Si sale e si scende a Genova, si entra e si esce dal cuore delle cose. Per capirla, raccontano i suoi abitanti, bisogna comprenderne la mancanza di spazio: c’è stato persino un tempo in cui ci si muoveva per la città con le portantine, unico mezzo di trasporto in grado di attraversare alcuni caruggi. Il tempo vola mentre ci si avventura da via Prè – da sempre quartiere di stranieri, oggi il 12% degli abitanti – a via del Campo, per continuare su via San Luca, piazza Banchi, e affacciarsi e rivedere il sole sul lungomare sotto i portici di Sottoripa.
Genova si vede bene solo dal mare, all’interno invece la si vive. E allora si rientra verso via Orefici, piazza Soziglia, via dei Macelli di Soziglia, per sbucare su piazza delle Fontane Marose e su via Garibaldi, ammirare l’eleganza dei palazzi dei Rolli, le tre dimore storiche di proprietà comunale della cinquecentesca Strada Nuova. Senza dimenticarsi piazza de Ferrari, il Teatro Carlo Felice, il Palazzo Ducale, e infine il Palazzo Reale quando si torna indietro, verso il Grand Hotel Savoia, a un passo dalla stazione Principe.
È un labirinto di clan, dove ognuno ha avuto la sua torre, tra statuti scritti per metà in genovese e per metà in bergamasco; è un mix di Medioevo, ‘700 e ‘800 che convivono e si appoggiano l’uno all’altro.
Si sale tanto nella Genova verticale, fino alla spianata Castelletto con il suo ascensore Liberty. Lo sguardo va dai tetti in ardesia alle torri medievali, si spinge in lontananza verso il mare, tra navi moderne e memorie antiche.
E dalla città della Lanterna si fugge anche. Ci pensò già a metà del ‘400 il principe di Melfi Andrea Doria, che costruì il suo palazzo vicino alle navi per poter, all’occorrenza, scappare.

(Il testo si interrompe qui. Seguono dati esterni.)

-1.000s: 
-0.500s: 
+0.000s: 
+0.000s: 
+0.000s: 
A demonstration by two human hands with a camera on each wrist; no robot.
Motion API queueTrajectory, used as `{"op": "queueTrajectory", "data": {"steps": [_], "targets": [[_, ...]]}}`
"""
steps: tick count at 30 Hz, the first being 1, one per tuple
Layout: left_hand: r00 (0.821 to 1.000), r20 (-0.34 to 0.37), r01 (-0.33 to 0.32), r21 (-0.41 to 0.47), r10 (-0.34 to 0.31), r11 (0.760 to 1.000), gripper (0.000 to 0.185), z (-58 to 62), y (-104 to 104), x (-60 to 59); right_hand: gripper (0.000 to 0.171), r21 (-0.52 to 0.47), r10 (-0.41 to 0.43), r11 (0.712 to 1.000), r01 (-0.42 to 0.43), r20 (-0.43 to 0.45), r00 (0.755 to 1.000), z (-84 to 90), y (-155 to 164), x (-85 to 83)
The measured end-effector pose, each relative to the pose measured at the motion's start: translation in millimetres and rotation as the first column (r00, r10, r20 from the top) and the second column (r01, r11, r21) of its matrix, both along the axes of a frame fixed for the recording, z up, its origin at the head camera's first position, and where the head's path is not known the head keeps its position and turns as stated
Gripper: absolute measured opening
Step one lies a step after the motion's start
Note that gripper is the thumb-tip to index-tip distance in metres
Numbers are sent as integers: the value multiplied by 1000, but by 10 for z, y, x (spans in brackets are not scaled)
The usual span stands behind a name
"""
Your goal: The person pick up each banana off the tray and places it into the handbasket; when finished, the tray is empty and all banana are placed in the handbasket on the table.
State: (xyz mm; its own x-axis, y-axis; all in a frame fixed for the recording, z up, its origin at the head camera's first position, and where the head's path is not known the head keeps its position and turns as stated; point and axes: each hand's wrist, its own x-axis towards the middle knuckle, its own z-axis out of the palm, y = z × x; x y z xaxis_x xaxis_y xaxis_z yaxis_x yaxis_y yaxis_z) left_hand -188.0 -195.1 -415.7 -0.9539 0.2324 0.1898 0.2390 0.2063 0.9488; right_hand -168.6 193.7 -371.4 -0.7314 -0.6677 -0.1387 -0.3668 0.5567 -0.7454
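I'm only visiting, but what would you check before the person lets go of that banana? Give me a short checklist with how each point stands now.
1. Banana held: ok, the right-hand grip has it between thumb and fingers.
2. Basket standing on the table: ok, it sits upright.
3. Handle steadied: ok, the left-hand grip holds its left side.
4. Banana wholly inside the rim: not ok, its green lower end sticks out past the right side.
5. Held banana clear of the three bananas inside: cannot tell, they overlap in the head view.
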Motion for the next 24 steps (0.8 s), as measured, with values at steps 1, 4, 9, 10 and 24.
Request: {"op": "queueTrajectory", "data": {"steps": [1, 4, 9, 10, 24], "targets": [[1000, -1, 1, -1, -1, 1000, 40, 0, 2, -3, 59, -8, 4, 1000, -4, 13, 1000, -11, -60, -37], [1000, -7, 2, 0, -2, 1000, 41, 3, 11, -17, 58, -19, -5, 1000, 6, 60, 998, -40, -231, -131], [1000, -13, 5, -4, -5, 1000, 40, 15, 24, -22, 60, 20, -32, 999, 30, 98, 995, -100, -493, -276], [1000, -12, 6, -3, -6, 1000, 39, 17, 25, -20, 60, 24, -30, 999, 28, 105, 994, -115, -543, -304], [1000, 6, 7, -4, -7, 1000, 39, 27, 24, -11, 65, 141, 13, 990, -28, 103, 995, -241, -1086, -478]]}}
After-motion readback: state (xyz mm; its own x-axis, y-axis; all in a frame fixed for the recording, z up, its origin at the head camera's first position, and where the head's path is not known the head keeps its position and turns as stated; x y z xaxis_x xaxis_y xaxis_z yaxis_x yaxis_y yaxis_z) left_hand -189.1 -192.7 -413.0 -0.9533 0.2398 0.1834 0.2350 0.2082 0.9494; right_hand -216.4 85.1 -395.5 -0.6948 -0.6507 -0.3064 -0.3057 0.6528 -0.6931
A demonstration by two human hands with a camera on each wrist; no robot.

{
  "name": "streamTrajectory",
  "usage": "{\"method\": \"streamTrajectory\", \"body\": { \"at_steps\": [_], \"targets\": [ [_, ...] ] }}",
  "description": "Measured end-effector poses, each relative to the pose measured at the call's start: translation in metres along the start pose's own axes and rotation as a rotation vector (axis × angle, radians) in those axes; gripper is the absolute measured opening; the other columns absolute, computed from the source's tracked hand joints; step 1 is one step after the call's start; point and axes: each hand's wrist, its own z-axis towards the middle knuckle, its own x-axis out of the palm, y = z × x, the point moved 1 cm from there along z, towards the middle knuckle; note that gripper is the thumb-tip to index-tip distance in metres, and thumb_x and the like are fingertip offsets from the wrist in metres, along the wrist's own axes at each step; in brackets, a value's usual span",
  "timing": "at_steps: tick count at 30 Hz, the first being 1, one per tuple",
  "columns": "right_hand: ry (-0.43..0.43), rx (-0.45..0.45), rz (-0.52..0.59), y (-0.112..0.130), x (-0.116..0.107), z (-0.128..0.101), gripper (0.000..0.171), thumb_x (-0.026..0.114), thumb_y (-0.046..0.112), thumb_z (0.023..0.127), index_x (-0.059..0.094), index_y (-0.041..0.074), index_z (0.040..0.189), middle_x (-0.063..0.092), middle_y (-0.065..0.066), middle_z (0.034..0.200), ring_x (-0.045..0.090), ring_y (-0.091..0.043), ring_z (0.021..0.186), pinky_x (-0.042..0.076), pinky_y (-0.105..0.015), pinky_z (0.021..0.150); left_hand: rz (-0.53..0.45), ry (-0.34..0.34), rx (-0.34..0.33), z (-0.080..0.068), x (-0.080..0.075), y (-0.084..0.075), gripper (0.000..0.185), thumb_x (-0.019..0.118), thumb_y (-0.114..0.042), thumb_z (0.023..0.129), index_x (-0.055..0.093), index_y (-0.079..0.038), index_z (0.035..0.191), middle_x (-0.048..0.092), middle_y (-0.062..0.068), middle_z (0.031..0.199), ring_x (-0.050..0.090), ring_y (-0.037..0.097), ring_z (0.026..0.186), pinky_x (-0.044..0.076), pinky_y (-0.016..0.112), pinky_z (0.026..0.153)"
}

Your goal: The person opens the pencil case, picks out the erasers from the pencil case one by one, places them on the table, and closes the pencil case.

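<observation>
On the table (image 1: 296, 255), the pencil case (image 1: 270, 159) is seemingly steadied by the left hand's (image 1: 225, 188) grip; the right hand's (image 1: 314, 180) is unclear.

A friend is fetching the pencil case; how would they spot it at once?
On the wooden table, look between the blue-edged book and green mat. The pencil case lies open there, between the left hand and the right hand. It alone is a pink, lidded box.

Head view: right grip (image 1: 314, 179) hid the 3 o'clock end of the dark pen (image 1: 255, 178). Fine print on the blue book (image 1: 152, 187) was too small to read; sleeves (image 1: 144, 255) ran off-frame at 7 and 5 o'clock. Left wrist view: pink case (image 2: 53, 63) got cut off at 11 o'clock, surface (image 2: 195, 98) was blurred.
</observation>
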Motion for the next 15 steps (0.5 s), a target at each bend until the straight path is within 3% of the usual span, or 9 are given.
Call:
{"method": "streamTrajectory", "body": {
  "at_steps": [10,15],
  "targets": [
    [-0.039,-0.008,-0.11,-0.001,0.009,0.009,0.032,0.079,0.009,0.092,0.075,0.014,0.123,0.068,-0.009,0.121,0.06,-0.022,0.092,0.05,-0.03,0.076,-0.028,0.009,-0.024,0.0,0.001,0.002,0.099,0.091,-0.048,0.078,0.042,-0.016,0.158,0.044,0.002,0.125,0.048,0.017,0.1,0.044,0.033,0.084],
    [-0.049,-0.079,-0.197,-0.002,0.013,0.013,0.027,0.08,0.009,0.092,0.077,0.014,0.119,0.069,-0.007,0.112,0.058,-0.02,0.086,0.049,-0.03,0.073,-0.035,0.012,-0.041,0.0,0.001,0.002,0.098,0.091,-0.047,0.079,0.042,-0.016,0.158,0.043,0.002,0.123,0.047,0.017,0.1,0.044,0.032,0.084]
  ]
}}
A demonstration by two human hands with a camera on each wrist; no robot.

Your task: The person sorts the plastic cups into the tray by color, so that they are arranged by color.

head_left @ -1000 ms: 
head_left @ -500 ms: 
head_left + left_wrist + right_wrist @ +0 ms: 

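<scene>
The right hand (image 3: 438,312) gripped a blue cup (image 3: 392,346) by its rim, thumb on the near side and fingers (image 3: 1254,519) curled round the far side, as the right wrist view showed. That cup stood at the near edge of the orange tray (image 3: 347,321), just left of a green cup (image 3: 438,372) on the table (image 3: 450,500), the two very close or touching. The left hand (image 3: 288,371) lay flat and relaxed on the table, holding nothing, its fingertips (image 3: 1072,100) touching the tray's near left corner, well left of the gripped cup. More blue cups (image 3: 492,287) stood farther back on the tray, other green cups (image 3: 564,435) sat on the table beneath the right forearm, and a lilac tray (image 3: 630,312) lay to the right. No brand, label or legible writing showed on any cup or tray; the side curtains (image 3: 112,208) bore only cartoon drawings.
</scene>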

Molto più lontano – ben oltre la Fiera – c’è Nervi, con la passeggiata Anita Garibaldi, la più romantica: due chilometri di ringhiera celeste a picco sulla scogliera, tra macchia mediterranea, stabilimenti balneari e gozzi di pescatori.
“Ma quella faccia un po’così, quell’espressione un po’così che abbiamo noi mentre guardiamo Genova. E ogni volta l’annusiamo e circospetti ci muoviamo, un po’ randagi ci sentiamo noi”. Dice bene Paolo Conte, in Genova per noi, sull’effetto che fa. Ma una volta che un genovese apre le porte del cuore si capisce che è per sempre.